● **PROBLEM**: Work out how many lines of the data hold the string "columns", and reply with that number alone.
• • •
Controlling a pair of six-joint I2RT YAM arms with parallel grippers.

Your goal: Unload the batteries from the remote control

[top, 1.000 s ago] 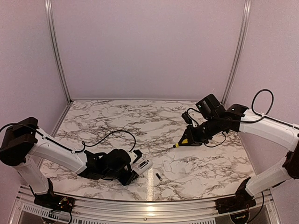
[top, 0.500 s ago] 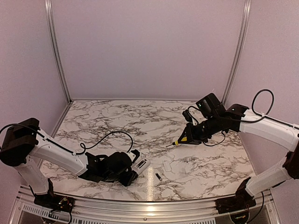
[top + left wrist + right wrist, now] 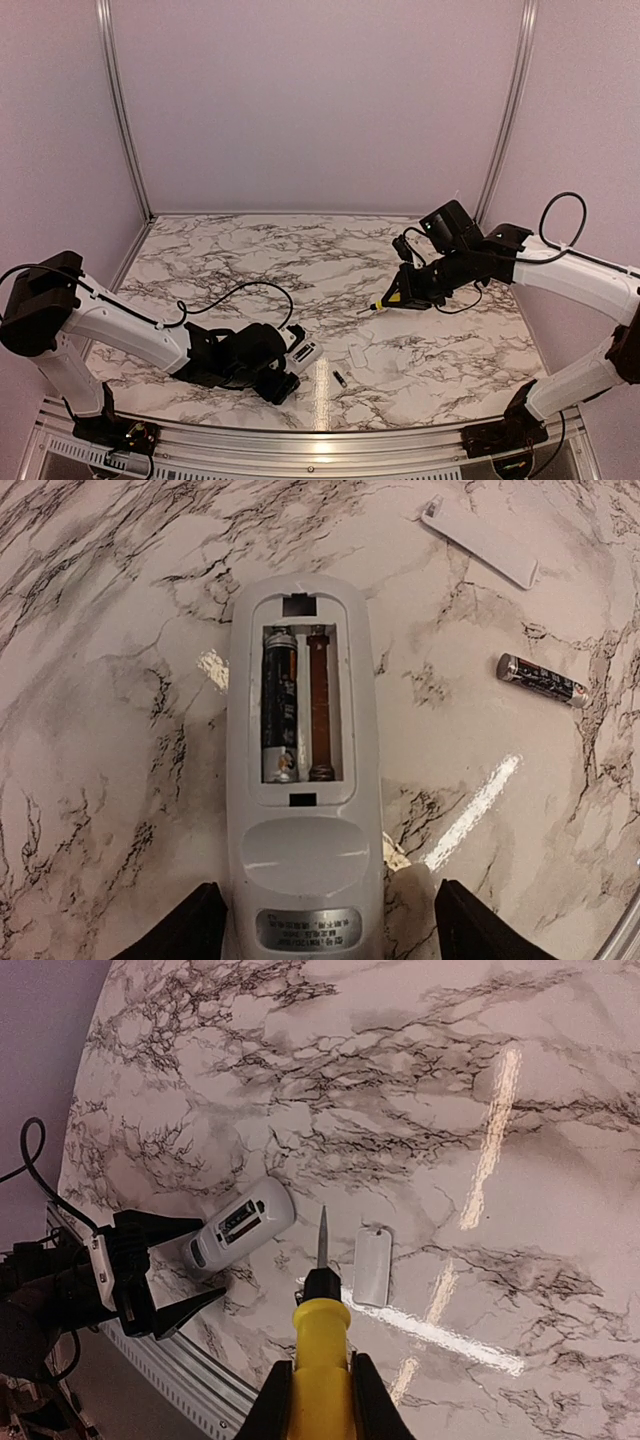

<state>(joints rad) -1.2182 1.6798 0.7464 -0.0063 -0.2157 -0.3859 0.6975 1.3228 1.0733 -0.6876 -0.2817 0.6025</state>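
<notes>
The white remote control (image 3: pixel 305 860) lies on the marble table with its compartment up and uncovered. One dark battery (image 3: pixel 279 705) sits in the left slot; the right slot is empty. A second battery (image 3: pixel 543 680) lies loose on the table to the right, also in the top view (image 3: pixel 340 378). My left gripper (image 3: pixel 325 925) is open, with its jaws either side of the remote's near end and a gap on the right. My right gripper (image 3: pixel 322 1400) is shut on the yellow-handled screwdriver (image 3: pixel 322 1340), held above the table, tip pointing toward the remote (image 3: pixel 240 1222).
The small flat white cover piece (image 3: pixel 480 542) lies beyond the loose battery, and shows in the right wrist view (image 3: pixel 372 1265) beside the screwdriver tip. The table's metal front rail (image 3: pixel 320 440) runs close behind the left gripper (image 3: pixel 290 368).
My right gripper moved slightly left with the screwdriver, then held still. My left gripper shifted a little toward the near edge; the remote stayed about where it was.
</notes>
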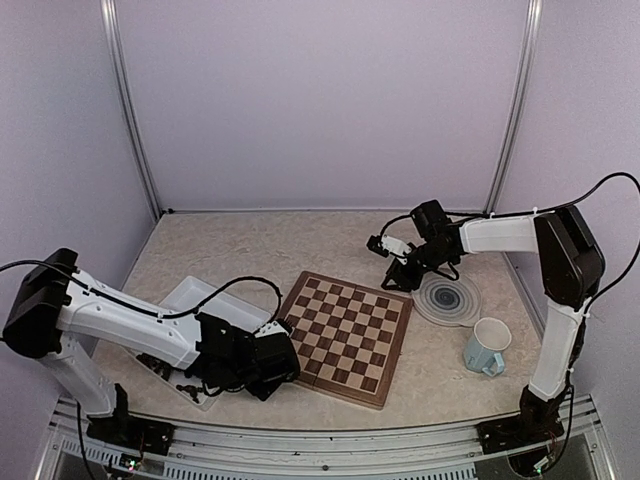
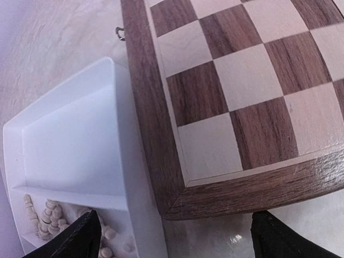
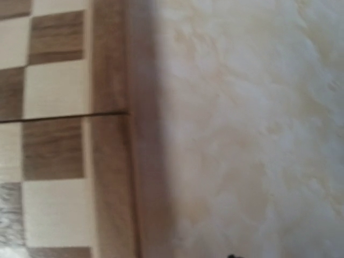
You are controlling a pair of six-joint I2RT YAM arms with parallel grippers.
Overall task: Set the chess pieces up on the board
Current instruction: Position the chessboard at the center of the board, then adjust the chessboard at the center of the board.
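When reaching for pieces (image 2: 45, 217), count on the left tool (image 2: 177, 239): fingers wide apart, nothing between, hung low by the near-left corner of the board (image 2: 236, 97). Find the pieces heaped in the near compartment of the tray (image 2: 70, 145), down-left of that tool and just beside it, jumbled, long axes every way. See none on the board yet. Leave out the right tool (image 1: 400, 272), well apart across the board; cannot tell whether apart or together. Expect small turned pale wood, smooth white plastic, glossy grained checks, marbled worktop (image 2: 59, 37).
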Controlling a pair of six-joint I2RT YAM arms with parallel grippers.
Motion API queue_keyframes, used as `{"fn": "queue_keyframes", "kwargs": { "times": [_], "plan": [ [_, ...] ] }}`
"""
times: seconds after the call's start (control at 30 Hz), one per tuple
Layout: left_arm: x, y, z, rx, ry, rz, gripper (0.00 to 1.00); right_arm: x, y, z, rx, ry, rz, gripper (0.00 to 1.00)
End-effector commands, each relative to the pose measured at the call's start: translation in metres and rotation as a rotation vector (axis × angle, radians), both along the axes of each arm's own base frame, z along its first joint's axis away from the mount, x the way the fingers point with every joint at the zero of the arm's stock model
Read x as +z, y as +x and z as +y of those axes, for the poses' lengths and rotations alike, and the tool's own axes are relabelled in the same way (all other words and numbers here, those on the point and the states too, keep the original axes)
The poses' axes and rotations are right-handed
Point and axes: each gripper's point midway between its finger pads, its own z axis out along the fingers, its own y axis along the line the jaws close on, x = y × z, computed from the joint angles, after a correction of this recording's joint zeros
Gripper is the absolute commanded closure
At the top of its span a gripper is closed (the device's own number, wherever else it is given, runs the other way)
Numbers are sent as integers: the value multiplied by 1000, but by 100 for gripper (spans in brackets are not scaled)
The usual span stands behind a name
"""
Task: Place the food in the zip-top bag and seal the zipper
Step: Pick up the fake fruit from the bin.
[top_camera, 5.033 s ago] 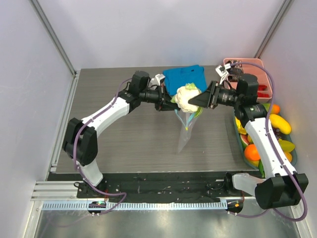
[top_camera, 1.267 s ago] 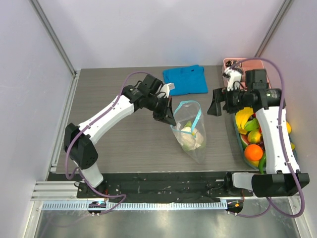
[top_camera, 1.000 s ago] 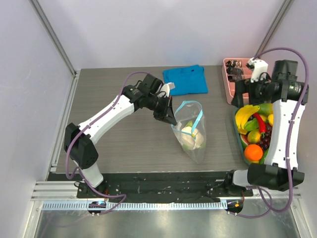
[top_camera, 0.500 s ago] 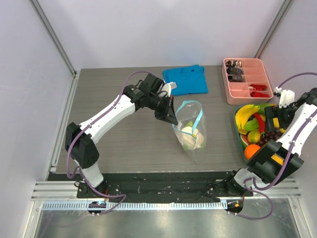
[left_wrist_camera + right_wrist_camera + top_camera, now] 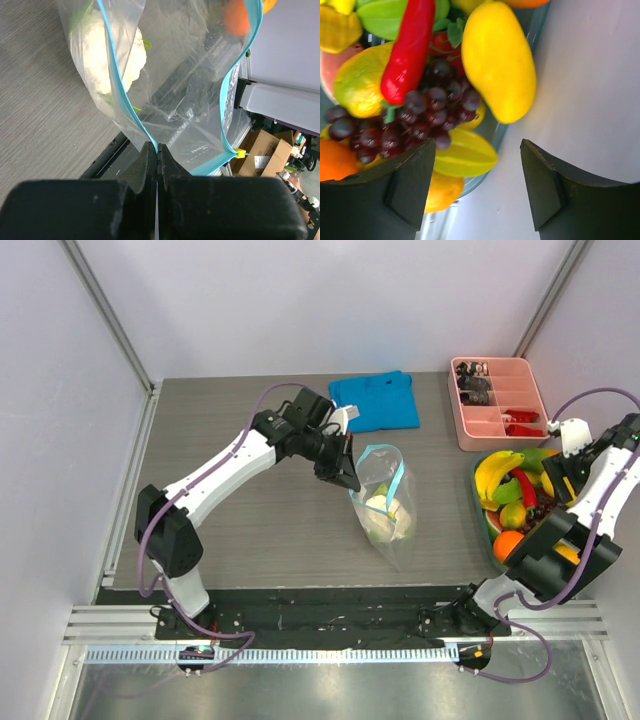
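Left fingers (image 5: 156,162): clenched on the zipper (image 5: 119,85) at one end of the rim. I'd say that keeps the mouth propped up and gaping for loading.
Zip-top bag (image 5: 385,508): mid-tabletop (image 5: 250,530), hung from that pinch, lower end seemingly resting on the wood, mouth unsealed.
Cauliflower (image 5: 112,57): already inside, low against one wall (the only piece I can make out in there).
Fruit bin (image 5: 483,525): right edge of the tabletop, heaped with bananas (image 5: 495,475), grapes (image 5: 427,112) and a yellow mango (image 5: 495,65).
Right fingers (image 5: 553,472): spread, grasping nothing, over the bin's outer side beside the mango. My guess is they are lining up the next piece.
Against five seconds back: the right fingers then carried the cauliflower to the bag mouth near the blue cloth (image 5: 375,402). Now it is bagged, the right arm has swung out to the bin, and the bag sits nearer me.
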Motion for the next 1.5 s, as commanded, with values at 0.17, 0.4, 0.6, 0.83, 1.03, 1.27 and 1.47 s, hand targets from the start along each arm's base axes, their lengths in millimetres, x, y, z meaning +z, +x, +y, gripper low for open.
{"fn": "queue_keyframes", "kwargs": {
  "times": [0.17,0.4,0.6,0.83,1.03,1.27,1.47],
  "plan": [
    [15,1,-8,-41,-50,-40,100,-15,42,-22,106,-202,-17,28],
    [16,1,-8,-45,-50,-46,100,-24,59,-23,138,-270,-19,28],
    [13,1,-7,-46,-47,-42,100,-38,57,-34,137,-292,43,25],
    [14,2,-8,-50,-50,-41,100,-54,57,-34,161,-276,87,19],
    [12,2,-9,-52,-48,-35,100,-67,56,-34,160,-262,120,19],
    [14,2,-8,-52,-49,-44,100,-64,55,-28,159,-242,118,42],
    [18,2,-9,-55,-57,-57,100,-35,54,-6,172,-197,55,58]
  ]
}}
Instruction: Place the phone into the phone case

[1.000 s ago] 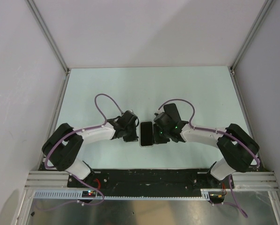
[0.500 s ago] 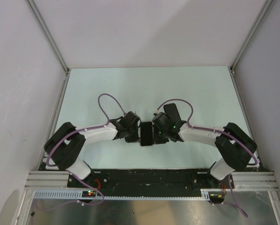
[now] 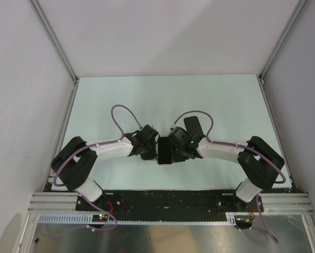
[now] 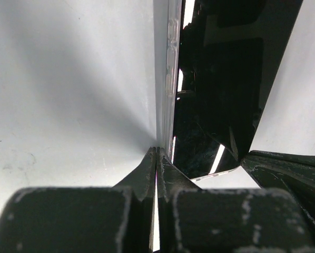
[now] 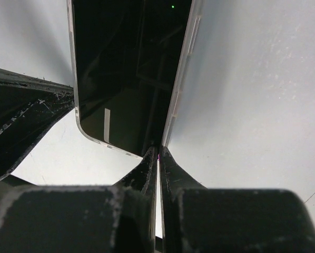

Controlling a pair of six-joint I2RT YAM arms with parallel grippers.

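Observation:
The phone (image 3: 164,151), black screen up, lies flat near the table's front middle with the clear phone case (image 4: 170,79) round its edge; how deeply it sits in the case I cannot tell. My left gripper (image 3: 154,150) is shut, its tips (image 4: 156,151) touching the case's left rim. From the other side my right gripper (image 3: 175,152) is shut too, with its tips (image 5: 158,149) against the phone's right edge (image 5: 183,74). The screen (image 5: 123,63) reflects both arms. Nothing is clamped between either pair of fingers.
The pale green table (image 3: 163,100) stretches away behind the phone, bounded by white walls with metal frame posts (image 3: 55,42). Purple cables (image 3: 120,110) loop above both wrists. A black rail (image 3: 163,197) runs along the near edge.
The right gripper has closed and slid left up to the phone's right edge. The left gripper shifted slightly right against the case, then held still.

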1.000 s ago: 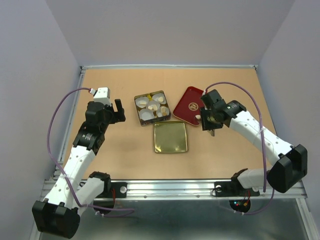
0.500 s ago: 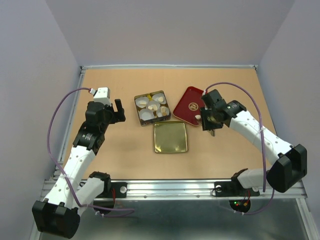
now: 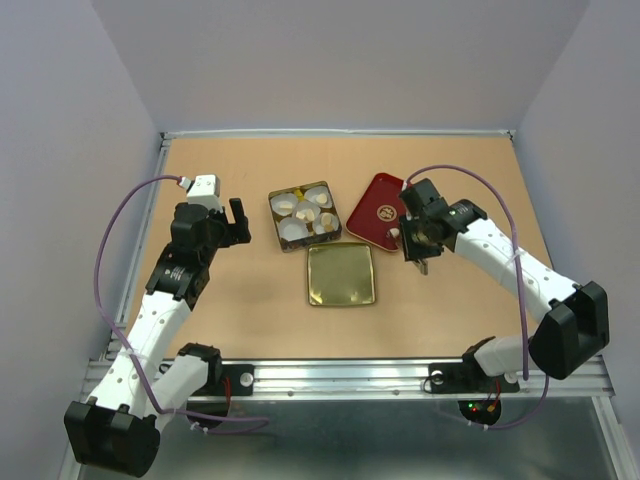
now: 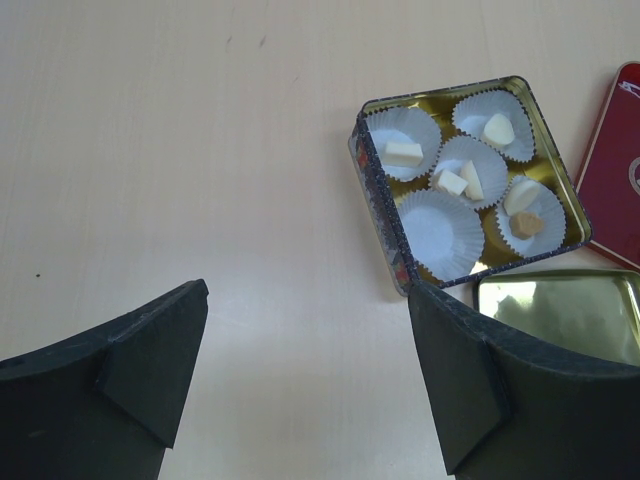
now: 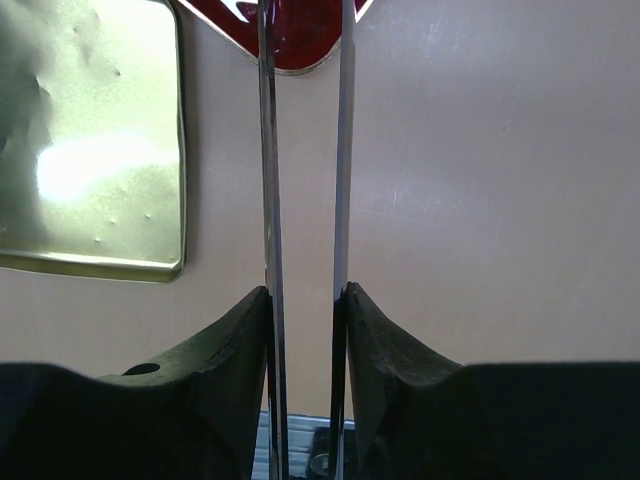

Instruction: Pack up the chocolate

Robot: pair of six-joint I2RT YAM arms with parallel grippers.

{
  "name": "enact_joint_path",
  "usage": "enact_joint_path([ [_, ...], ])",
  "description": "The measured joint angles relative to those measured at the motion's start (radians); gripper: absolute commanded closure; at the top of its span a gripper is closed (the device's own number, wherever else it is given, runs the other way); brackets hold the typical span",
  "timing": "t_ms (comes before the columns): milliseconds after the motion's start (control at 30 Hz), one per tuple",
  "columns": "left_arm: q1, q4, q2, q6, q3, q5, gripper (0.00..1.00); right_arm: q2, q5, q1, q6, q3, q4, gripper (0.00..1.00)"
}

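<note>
One table: tan top; carries every item listed below.
Left arm: reaches up the left side of the table; wrist is left of the tin.
Right arm: reaches in from the right; wrist is at the near right corner of the red lid.
Gold tray: square, shallow and shiny; lies flat just in front of the tin.
Tin: square, open, gold inside; lies left of the red lid and apart from both grippers.
Red lid: lies flat, right of the tin, with a round emblem at its centre.
Left gripper: jaws spread wide with nothing between them; held over bare table on the near left of the tin.
Right gripper: jaws pinch the metal tweezers.
Metal tweezers: two thin blades, a narrow gap between them; they point at the red lid; tips are out of the wrist view.
Paper cups: five white fluted cups in the tin; this one is empty.
Chocolate: six lumps in four cups (one, one, two, and a cream with a tan).
Loose lump: cream, at the near edge of the red lid beside the right gripper; whether the tweezers grip it cannot be told.
</note>
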Motion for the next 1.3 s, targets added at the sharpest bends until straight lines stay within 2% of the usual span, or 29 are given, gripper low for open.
enact_joint_path([
  [133, 0.0, 0.0, 0.0, 0.001, 0.0, -0.001, 0.07, 0.007, -0.005, 0.0, -0.007, 0.031, -0.008, 0.65],
  [500, 0.0, 0.0, 0.0, 0.005, 0.0, -0.004, 0.07, 0.049, -0.061, 0.0, -0.029, 0.279, -0.031, 0.66],
  [767, 0.0, 0.0, 0.008, 0.007, 0.0, -0.004, 0.07, 0.13, -0.138, 0.014, -0.021, 0.386, -0.037, 0.67],
  [1300, 0.0, 0.001, 0.019, 0.007, 0.0, -0.012, 0.07, 0.322, -0.191, 0.27, 0.028, 0.554, -0.033, 0.67],
])
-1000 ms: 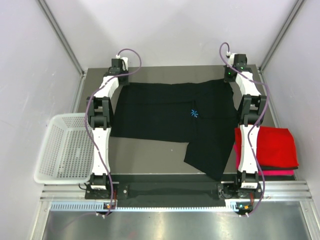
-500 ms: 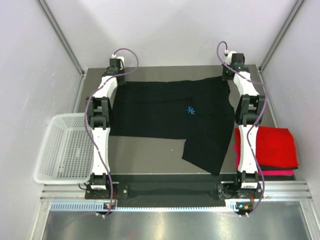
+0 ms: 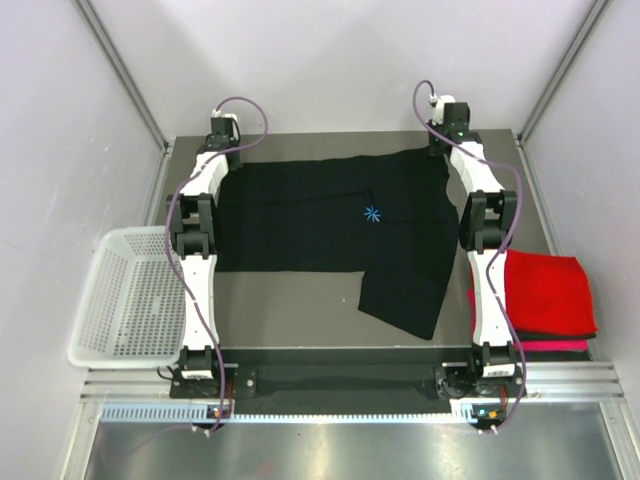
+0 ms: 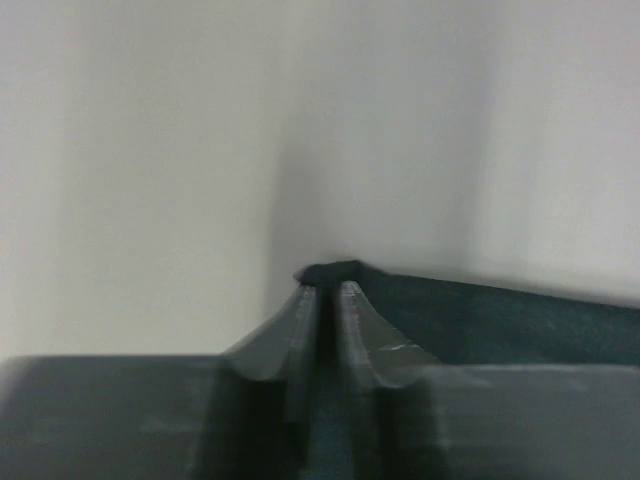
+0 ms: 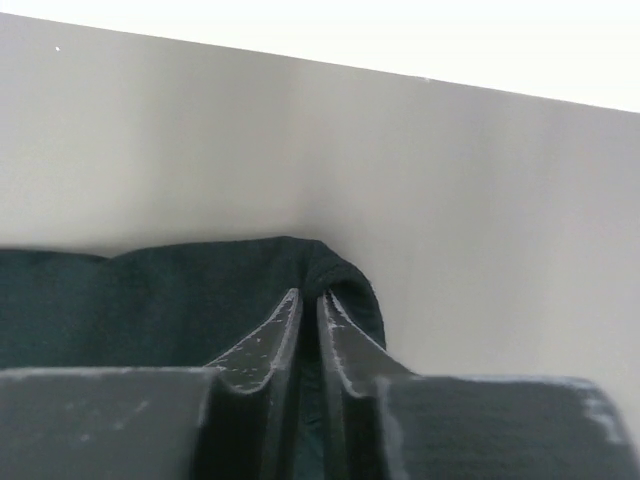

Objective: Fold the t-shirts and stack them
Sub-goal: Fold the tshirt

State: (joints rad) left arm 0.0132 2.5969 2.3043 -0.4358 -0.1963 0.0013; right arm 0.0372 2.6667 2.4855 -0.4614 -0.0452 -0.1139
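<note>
The large black t-shirt [image 3: 320, 225] with a small light-blue mark [image 3: 372, 213] lies spread across the table, one part reaching toward the front. My left gripper [image 3: 222, 152] is shut on its far left corner, seen pinched between the fingertips in the left wrist view [image 4: 322, 290]. My right gripper [image 3: 443, 148] is shut on its far right corner, where cloth folds over the fingertips in the right wrist view [image 5: 310, 296]. A folded red t-shirt [image 3: 545, 290] lies on a magenta one [image 3: 555, 345] at the right.
A white plastic mesh basket [image 3: 125, 295] stands off the table's left edge. Grey walls and metal frame posts close in the back and sides. Both arm bases sit at the near edge.
Both grippers have moved left and toward the back edge, dragging the black t-shirt left and away from the front. The red stack has not moved.
</note>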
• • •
● **ANSWER TO THIS EXERCISE**: 2